Blogger Andrew said...

I want to Sympoze this - may I?

5:40 AM  
Blogger Joshua said...

sure

1:58 PM  
Blogger Alex S. said...

I just stumbled across this blog; it's great! A couple of comments.

First, it's not obvious to me that, if determinate shape properties are had extrinsically by material objects (if it is a fact), then the determinable property having a shape must be extrinsic, too. For it's not obvious to me that, in general, a determinable is extrinsic if any (or even all) of the determinates of that determinable are. I'd need to see at least some motivation for this principle.

Second, the right-to-left conditional of (LAI) is false. Counterexample: Let F be the property being identical to Bob Dylan; though not every duplicate of Bob Dylan has F, clearly this doesn't entail Bob Dylan doesn't have F intrinsically. Another counterexample is the property being a modal counterpart of Bob Dylan.

One way to avoid these types of counterexample, of course, is to restrict (LAI) to purely qualitative (non-haecceitistic) properties. But that seems a little ad hoc. Moreover, it's not hard to think of counterexamples that are purely qualitative; they're just harder to state.

Third, (LAI) is an account of intrinsicality only if we can define 'duplicate' without recourse to the concept of intrinsicality. Lewis of course thought we could: by defining 'duplicate' in terms of perfectly natural properties and relations.

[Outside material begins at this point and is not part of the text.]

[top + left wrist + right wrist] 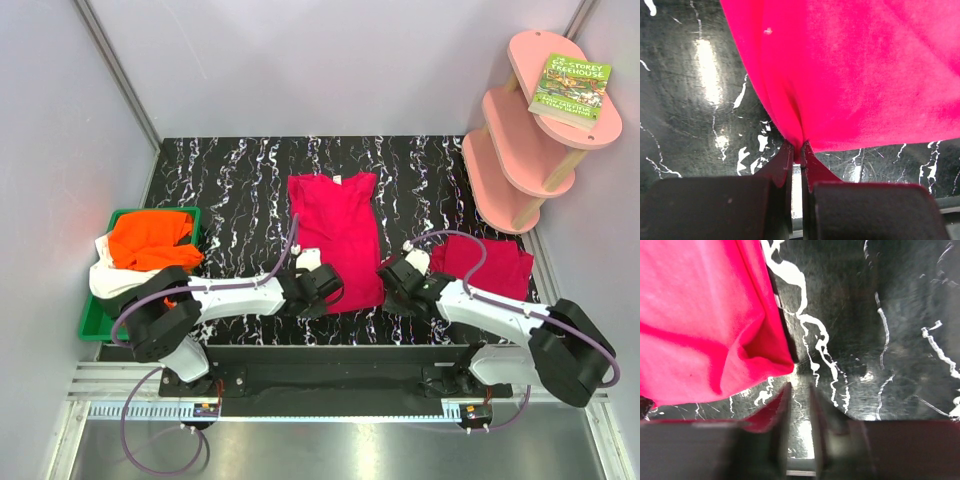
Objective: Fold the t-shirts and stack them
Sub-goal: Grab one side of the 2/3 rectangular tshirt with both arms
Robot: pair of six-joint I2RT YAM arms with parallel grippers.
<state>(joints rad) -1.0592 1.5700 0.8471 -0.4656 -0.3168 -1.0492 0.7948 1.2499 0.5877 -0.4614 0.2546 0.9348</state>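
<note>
So the crimson t-shirt (335,230) is lying flat in the middle of the top view, collar pointing toward the top of the frame, and both arms are hanging around its bottom hem. The left gripper (799,147) is clamping shut on the hem's lower-left corner. In its wrist view the cloth is bunching right into the jaws, I'm guessing so it can lift that edge for a fold. The right gripper (800,387) is sitting with its jaws slightly parted and nothing between them. The shirt's other corner is lying on the table (230,190) just up and left of its fingertips, so it's gripping nothing. A folded crimson shirt (492,265) is resting at the right of the frame, probably starting the stack. An orange shirt (150,238) and a white shirt (115,280) are waiting in the green tray (90,325) at the left edge. My take is the right side is needing a proper grab on that corner before any lift.
</note>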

The account that Lewis actually provides is much closer to this:

(LAI*) Necessarily, for any x and any F (x is F intrinsically iff (for any y that has the same pattern of distribution of perfectly natural properties and relations over its parts as x, y is F as well)

Substituting in (LAI*) for (LAI), assuming that Kris is right that shape properties are had extrinsically by material objects, and in particular the property having a shape, then all that follows is that there is possible conscious being with no shape yet the same pattern of distribution of perfectly natural properties and relations over its parts as you. But if (as many assume) the perfectly natural properties and relations are expressed by the predicates of fundamental physics, then it's not clear to me that there is a conscious duplicate of you that is *immaterial*. Things with mass, charge, spin, and so on sure sound like material things to me.